Plus de huit mois après le déclenchement du vaste mouvement social à Al Hoceima, et deux mois après le sérieux tour de vis sécuritaire que connaissent la ville et sa région, je me suis retrouvé dans la capitale du Rif dans le cadre d’une mission à caractère professionnel. Désertée par les touristes ainsi que par la diaspora rifaine, Al Hoceima n’est plus que l’ombre d’elle-même. Commerces à l’arrêt et d’autres fonctionnant au ralenti, unités hôtelières aux trois-quarts inoccupés, plages presque vides, Villa Sanjurjo* vit au rythme du Hirak et de la crise socio-économique qui frappe de plein fouet l’activité d’une région qui se retrouve au bord de l’asphyxie.
D’habitude, durant le mois de juillet et les périodes post-ramadan, Al Hoceima est bondée. Les boulevards Mohammed V, Hassan II, Abdelkrim El Khattabi et les commerces y attenant étaient pris d’assaut par les visiteurs. La place Florido, centre névralgique et historique de l’ancienne ville, constituait le passage obligé non seulement des touristes mais également et surtout des habitants qui y font leurs emplettes vu la proximité du marché hebdomadaire souk tlata, habituellement très achalandé en produits locaux et de contrebande en provenance d’Espagne. Sur les versants en aval du Rocher, nom donné à Al Hoceima par quelques nostalgiques de la “belle époque” qu’ont été les années 60’, 70’ et 80’ du siècle dernier, les plages Quemado et Cala Bonita constituaient la destination privilégiée des touristes allemands, français, italiens et espagnols obnubilés par la beauté des paysages qui s’offraient à eux. La clarté de l’eau, paradisiaque, était reprise sur les cartes postales exposées avec fierté sur les étales des bazars de la ville.

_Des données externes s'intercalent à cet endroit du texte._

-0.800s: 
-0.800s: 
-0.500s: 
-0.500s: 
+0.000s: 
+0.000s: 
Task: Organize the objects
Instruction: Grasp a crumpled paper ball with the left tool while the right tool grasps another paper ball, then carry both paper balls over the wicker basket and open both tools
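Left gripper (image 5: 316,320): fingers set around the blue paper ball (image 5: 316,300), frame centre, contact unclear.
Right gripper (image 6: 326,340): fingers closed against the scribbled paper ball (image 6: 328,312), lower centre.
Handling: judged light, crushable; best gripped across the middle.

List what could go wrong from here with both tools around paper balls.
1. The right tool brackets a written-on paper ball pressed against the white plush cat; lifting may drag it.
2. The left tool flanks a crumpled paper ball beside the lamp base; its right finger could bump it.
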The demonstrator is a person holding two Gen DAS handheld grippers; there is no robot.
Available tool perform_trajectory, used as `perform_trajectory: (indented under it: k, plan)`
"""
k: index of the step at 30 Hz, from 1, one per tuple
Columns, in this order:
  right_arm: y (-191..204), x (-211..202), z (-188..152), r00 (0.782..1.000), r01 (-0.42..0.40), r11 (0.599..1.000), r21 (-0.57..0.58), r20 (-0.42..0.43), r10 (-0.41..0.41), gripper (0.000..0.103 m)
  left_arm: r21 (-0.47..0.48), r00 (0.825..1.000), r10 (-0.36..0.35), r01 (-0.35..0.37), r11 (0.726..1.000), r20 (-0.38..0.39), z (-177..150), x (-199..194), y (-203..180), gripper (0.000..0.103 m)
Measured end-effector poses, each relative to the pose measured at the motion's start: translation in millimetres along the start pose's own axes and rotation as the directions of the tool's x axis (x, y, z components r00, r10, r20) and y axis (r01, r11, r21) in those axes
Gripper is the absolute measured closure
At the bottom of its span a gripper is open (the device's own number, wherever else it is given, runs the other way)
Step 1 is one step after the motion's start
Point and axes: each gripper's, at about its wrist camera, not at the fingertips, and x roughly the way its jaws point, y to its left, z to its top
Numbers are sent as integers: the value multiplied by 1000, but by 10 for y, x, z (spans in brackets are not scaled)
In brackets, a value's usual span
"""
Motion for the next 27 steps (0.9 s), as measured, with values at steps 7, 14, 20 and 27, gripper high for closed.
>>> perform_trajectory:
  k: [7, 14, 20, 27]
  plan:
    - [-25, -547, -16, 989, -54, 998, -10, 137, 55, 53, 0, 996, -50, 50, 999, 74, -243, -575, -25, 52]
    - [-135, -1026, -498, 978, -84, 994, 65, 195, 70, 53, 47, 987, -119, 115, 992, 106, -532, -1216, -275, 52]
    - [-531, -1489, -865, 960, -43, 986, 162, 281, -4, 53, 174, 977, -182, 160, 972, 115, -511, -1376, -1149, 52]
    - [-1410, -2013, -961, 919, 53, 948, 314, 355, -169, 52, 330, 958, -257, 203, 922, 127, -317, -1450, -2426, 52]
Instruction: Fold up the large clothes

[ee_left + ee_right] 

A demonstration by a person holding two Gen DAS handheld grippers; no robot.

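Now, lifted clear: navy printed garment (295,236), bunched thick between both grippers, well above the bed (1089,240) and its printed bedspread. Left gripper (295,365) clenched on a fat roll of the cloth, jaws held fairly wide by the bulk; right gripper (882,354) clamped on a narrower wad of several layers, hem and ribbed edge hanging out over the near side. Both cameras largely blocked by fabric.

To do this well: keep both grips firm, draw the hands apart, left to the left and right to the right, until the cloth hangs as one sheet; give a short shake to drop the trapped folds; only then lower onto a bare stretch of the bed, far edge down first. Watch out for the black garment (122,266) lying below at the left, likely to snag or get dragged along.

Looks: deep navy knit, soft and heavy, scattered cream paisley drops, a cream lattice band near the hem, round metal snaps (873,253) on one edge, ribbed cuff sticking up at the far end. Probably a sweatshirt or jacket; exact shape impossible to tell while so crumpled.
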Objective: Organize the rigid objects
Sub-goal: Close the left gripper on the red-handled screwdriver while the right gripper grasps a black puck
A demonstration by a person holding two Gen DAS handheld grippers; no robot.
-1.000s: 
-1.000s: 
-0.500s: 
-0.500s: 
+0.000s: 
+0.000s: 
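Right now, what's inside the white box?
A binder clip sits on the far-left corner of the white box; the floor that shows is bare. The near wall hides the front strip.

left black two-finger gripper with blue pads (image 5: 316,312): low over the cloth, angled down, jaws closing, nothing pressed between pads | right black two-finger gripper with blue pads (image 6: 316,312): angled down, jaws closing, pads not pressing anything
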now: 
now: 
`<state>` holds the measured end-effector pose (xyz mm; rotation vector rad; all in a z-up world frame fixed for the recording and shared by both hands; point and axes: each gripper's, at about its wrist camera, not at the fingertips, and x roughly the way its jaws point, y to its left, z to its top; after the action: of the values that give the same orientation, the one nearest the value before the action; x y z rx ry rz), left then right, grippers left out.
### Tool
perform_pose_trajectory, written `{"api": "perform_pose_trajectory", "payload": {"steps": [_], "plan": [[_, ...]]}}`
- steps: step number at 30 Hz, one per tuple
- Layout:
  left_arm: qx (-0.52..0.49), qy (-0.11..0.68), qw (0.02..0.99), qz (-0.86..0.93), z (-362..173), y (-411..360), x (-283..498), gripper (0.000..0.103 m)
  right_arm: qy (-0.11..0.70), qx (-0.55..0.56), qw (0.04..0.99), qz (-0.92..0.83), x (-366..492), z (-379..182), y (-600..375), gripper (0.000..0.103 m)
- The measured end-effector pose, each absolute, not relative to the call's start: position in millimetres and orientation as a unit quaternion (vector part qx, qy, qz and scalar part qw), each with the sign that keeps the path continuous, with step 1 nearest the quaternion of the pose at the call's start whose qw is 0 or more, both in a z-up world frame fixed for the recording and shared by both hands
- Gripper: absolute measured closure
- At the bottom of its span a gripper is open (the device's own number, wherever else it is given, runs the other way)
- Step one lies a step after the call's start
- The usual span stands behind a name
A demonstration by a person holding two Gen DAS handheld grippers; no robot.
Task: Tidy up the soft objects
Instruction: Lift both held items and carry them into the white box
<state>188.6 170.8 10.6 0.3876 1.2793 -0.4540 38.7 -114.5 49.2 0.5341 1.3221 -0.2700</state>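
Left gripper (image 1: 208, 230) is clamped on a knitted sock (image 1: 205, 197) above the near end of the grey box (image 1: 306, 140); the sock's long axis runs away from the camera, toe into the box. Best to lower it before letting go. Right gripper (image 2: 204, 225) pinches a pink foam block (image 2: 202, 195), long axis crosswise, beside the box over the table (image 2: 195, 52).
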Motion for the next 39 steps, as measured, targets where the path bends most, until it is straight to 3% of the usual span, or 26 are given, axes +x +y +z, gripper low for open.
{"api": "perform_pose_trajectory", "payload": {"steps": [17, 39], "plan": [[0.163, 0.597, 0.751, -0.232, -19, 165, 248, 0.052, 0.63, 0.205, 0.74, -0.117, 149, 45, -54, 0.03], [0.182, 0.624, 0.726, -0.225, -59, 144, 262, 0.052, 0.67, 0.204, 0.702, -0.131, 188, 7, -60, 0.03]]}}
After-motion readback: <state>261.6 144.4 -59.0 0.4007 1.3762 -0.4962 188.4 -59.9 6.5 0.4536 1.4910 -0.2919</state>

Dans la périphérie de la ville, à Izemmouren, Ajdir, Aït Qamra, Imzouren, ou à Aït Bouayach, les marchés hebdomadaires, très populaires, accueillaient des milliers de personnes et l’activité économique battait son plein.
L’aéroport connaissait une rotation de vols domestiques et internationaux dix-huit heures par jour et sept jours sur sept durant toute la saison estivale ; les ports, commercial et de pêche, participaient à l’animation de la ville ainsi que des restaurants de poissons qui pullulent aux alentours, et les marchands de bocadillos achalandaient les principales artères de la ville engorgées par les voitures immatriculées en Hollande ou en Belgique. Les mois de juillet et d’août sont aussi les mois durant lesquels les rifains convolent le plus en justes noces. Mais que reste-t-il de tout ça ? Durant mon périple, presque pas de mariages; j’ai croisé des personnes aux visages fermés, tristes, souvent en colère. La ville est tétanisée. Beaucoup d’espoirs partis en fumée. Beaucoup de promesses non tenues. Huit mois de Hirak laissent des traces. Al Hoceima est désertée par les touristes. La diaspora rifaine n’est pas rentrée. La ville vit au rythme de la crise socio-économique qui frappe de plein fouet l’activité d’une région qui se retrouve au bord de l’asphyxie. Les commerces sont soit à l’arrêt et soit fonctionnent au ralenti, et les principales unités hôtelières sont à 75% inoccupés, sauf pour l’hôtel Perla qui affichait complet et pour cause : il regroupait les journalistes marocains et étrangers venus couvrir la Marche du 20-Juillet organisée à l’occasion en vue de réclamer la libération des détenus du Hirak.
Les moins jeunes, eux, se rappellent d’une époque où Al Hoceima abritait six unités industrielles employant plus de 3000 personnes ; et plus proche de nous, de l’époque où le Club Méditerranée, aujourd’hui fermé, employait 600 saisonniers, majoritairement originaires de Ajdir.
Le Hirak est sorti il y a huit mois pour réclamer une reconsidération sociale et économique d’une région, pour le moins que l’on puisse dire, sinistrée. Sauf que le tour de vis sécuritaire imposé par le gouvernement depuis deux mois ne laisse pas de marge de manœuvre suffisante pour une sortie de crise imminente. La population est dans l’expectative du discours du Trône, dans l’attente d’une détente politique et d’une clé de sortie de cette impasse dont la longévité menace les équilibres politiques et historiques d’une région sensible. Les rifains fondent beaucoup d’espoir sur le discours du Roi et demeurent, malgré le climat tendu ambiant, très optimistes quant aux éventuelles décisions que prendra le souverain en faveur de la population locale.